Two lines below mark the span: the one containing "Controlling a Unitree" and the one containing "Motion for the". Set down both, plus every line between, exactly as they stand, and nothing else.

────

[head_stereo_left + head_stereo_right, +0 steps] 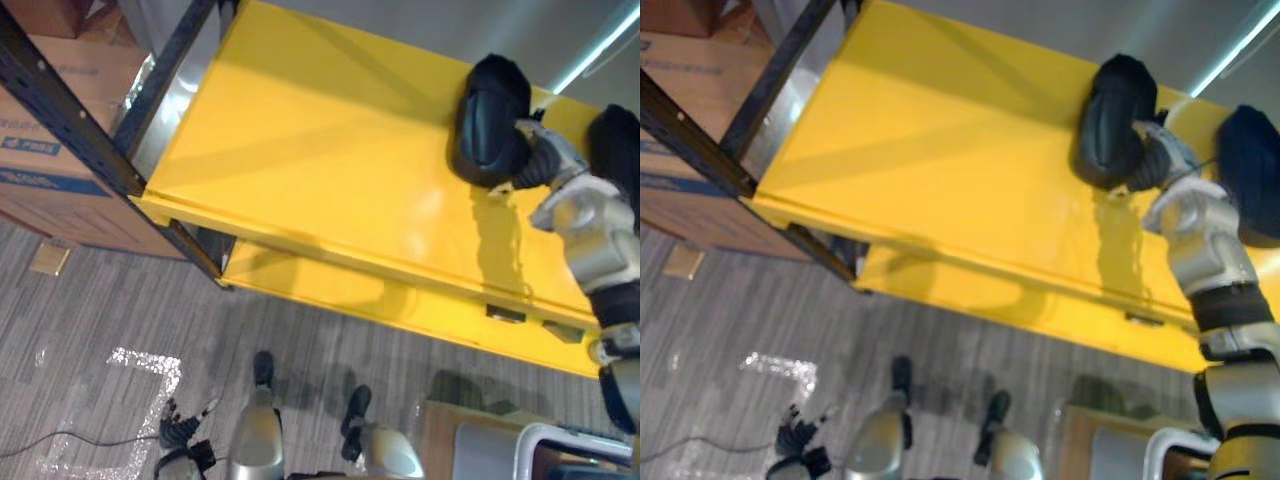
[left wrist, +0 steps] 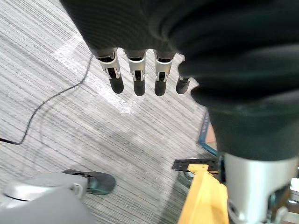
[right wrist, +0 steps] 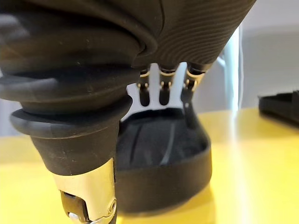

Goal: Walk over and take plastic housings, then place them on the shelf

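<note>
Placing step, by the look — plastic housing point(image 1: 490, 120) sat on the yellow shelf point(image 1: 320, 150) directly under right hand point(image 1: 540, 160), fingers point(image 3: 161, 93) straight, gripping nothing. Next: withdraw hand upward without nudging it. Idle left hand point(image 2: 135, 79) hung slack-fingered.

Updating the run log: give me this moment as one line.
housing: on yellow shelf | right robot hand: open, at housing | left robot hand: open, hanging low

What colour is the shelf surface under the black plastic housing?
The shelf is bright yellow, seen best in the left eye view.
</note>
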### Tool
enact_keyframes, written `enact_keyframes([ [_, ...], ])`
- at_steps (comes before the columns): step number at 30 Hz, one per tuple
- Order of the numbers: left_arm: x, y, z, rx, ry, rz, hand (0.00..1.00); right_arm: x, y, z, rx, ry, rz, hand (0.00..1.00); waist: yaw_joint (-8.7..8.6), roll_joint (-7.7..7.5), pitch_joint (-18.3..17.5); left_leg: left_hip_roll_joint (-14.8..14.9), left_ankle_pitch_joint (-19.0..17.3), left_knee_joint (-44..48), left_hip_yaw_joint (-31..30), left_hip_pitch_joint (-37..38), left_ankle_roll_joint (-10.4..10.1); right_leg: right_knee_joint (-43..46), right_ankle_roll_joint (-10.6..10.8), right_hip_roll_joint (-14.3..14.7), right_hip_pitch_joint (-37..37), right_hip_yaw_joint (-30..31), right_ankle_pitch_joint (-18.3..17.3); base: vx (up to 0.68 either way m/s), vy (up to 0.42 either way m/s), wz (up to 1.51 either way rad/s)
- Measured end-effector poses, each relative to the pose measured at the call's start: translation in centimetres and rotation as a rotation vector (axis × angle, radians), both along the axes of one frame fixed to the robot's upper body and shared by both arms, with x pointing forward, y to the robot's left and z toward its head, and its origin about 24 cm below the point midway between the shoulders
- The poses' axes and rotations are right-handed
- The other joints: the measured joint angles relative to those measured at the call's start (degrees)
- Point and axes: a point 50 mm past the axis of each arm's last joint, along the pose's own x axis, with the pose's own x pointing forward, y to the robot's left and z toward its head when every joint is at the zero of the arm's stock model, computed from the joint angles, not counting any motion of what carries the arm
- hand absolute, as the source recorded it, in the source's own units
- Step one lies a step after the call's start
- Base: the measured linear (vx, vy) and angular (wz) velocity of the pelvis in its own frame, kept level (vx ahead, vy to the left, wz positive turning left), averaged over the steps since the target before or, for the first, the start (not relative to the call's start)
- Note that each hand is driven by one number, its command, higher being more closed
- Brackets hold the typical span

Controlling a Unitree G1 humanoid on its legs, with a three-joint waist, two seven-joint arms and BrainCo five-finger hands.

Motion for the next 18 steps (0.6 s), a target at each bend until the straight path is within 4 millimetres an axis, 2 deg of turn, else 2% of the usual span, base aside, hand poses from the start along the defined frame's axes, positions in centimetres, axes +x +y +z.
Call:
enact_keyframes([
  [4, 0.47, -0.06, 0.10, -0.001, -0.010, -0.004, 0.00, 0.08, 0.18, 0.19, -0.022, 0.019, 0.010, 0.00, 0.28, 0.75, 1.50, 0.35, 0.00, -0.02, 0.00, -0.22, -0.37, 1.23, -0.62, 0.18, -0.95, 0.27, -0.75, -0.04, 0.001, -0.03],
  [18, 0.79, -0.08, 0.27, -0.003, -0.025, -0.014, 0.00, -0.03, 0.15, -0.30, -0.011, 0.168, 0.058, 0.00, 0.02, 0.78, 1.51, 0.39, 0.15, -0.01, 0.86, -0.01, -0.18, 1.28, -0.55, 0.20, -0.93, 0.53, -0.74, 0.00, 0.002, -0.01],
])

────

Exercise result:
Controlling a Unitree G1 humanoid on its legs, with a three-joint waist, two seven-joint arms and BrainCo five-finger hands.

Motion for the next 18 steps (0.6 s), a target at each bend until the straight path is within 4 millimetres an axis, 2 deg of turn, else 2% of the usual span, base aside, hand poses from the start along the defined frame's axes, positions in centimetres, axes +x +y +z.

There is nothing more to add to this answer.